Sunday , March 9 2025

Trade deficit shows marginal improvement in February

Pakistan’s trade deficit showed a modest improvement in February 2025, though the country continues to grapple with rising imports and falling exports, according to the latest trade data from the Pakistan Bureau of Statistics (PBS).

The trade figures for February, compared with January 2025, reveal a sharp decline in exports. In Rupee terms, exports dropped from 682,029 million to 822,410 million, reflecting a decrease of 17.07%. In US Dollars, the export value fell from $2.439 billion to $2.951 billion, a 17.35% decline. This significant drop in exports is attributed to challenges faced by local exporters, including rising production costs and weakening demand in global markets.
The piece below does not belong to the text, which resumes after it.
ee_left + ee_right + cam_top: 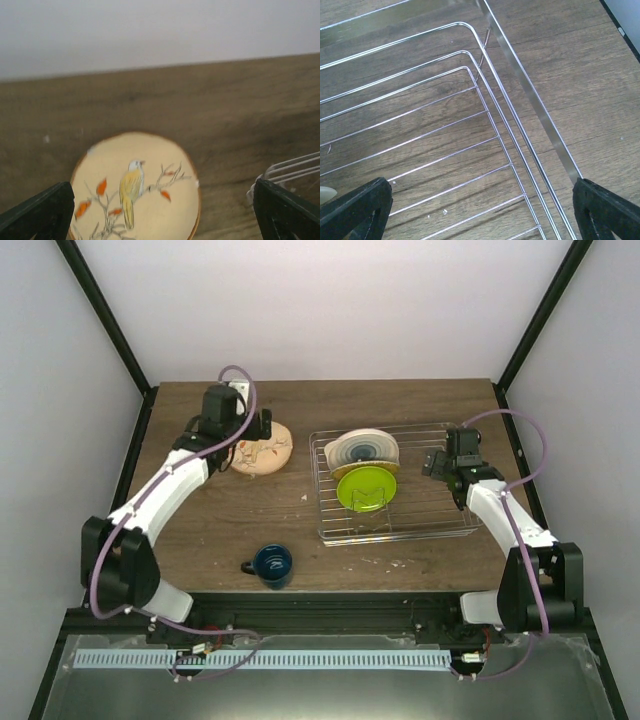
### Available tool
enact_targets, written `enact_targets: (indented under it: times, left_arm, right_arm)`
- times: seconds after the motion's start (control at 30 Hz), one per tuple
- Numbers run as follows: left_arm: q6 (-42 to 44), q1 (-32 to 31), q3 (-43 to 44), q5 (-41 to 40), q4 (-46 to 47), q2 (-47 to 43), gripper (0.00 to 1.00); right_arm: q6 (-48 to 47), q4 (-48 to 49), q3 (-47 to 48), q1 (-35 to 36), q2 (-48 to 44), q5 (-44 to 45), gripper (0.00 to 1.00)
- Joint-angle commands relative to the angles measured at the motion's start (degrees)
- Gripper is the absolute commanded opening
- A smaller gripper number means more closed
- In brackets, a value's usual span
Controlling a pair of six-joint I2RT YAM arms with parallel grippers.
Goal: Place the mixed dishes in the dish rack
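One brown wooden table (420, 400) under everything, white walls (330, 300) on three sides. Right of centre on it, silver wire dish rack (440, 525), long side running left to right, left half loaded, right half bare wire.

Two white arms reaching in from the near edge: left one (160, 490) bent over the far-left part of the table, right one (505, 510) over the rack's right end.
- Above the tan plate (262, 450), left gripper (255, 430), jaws spread wide, gripping nothing. From the left wrist, dark fingers (40, 212) at both lower corners, wider apart than the plate lying below them.
- Above the rack's far-right part, right gripper (437, 462), likewise wide apart and holding nothing. Only wires and wood between its fingers in the right wrist view.

Standing on edge in the rack's left half, three plates in a row:
- cream plate with teal rings (362, 448) farthest
- yellow-orange plate (343, 471) just behind the nearest
- lime green plate (364, 488) nearest

Left of the rack and outside it, the tan plate with its bird drawing, lying on the wood near the rack's far-left corner but apart from it.

Smallest, dark blue mug (272, 562) upright by the table's near edge, handle to the left, well apart from rack and plates.
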Motion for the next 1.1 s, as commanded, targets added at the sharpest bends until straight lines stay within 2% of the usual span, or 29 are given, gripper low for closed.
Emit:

On the other hand, imports saw an upward trend. The value of imports rose from 1,324,664 million Rupees to 1,465,107 million Rupees, marking an increase of 9.59%. In U.S. Dollars, imports increased from $4.738 billion to $5.258 billion, which represents a 9.89% rise. This growing reliance on foreign goods is further stretching Pakistan’s already strained economy, particularly its foreign exchange reserves.

Despite the rise in imports, the trade deficit, or the gap between imports and exports, showed only a slight change. The deficit for February 2025 stood at 642,697 million Rupees, a small increase from the previous month’s deficit of 642,635 million Rupees. This resulted in a minimal percentage change of 0.01% in Rupee terms and 0.35% in US Dollar terms. While the deficit remains significant, the marginal change suggests that the gap may be stabilizing, though challenges remain.

When comparing February 2025 with February 2024, the yearly trends reflect a more positive development. Exports fell from 721,064 million Rupees to 682,029 million Rupees, a decline of 5.41%, but the trade deficit improved substantially by 33.59%. It dropped from 642,635 million Rupees in February 2024 to 481,053 million Rupees in February 2025. Despite the decline in exports, the reduction in the trade deficit indicates some improvement in balancing the country’s trade account.

However, the rise in imports continues to be a concern, with imports climbing by 10.19% year-on-year, from 1,202,117 million Rupees in February 2024 to 1,324,664 million Rupees in February 2025. This increasing dependence on foreign goods is a key issue that policymakers will need to address.

Looking at the cumulative trade data for the year, the trends remain mixed. Exports in Rupee terms have risen from 5,802,467 million to 6,129,888 million, a 5.64% increase. However, the value of exports in US Dollars has dropped from $ 22.022 billion to $20.359 billion. Imports have also increased by 4.91% in Rupee terms, reaching 10,523,385 million Rupees. These rising imports continue to put pressure on Pakistan’s economy.

The overall trade deficit, though still significant, showed a slight improvement in US Dollar terms. The deficit narrowed by 6.33%, from $15.780 billion to $14.840 billion, signaling a modest reduction.

Despite this slight improvement, experts warn that Pakistan needs to focus on boosting exports while addressing its import dependency. The country’s economy faces ongoing challenges, with the trade deficit remaining a key concern. Strategic reforms, including measures to enhance local production and diversify exports, will be crucial for improving Pakistan’s long-term trade balance.

The data also noted that February 2025 figures were still subject to final adjustments, further reflecting the complexities of managing trade data. While the trade deficit’s modest improvement is encouraging, Pakistan’s policymakers will need to remain vigilant to ensure the country’s economic stability.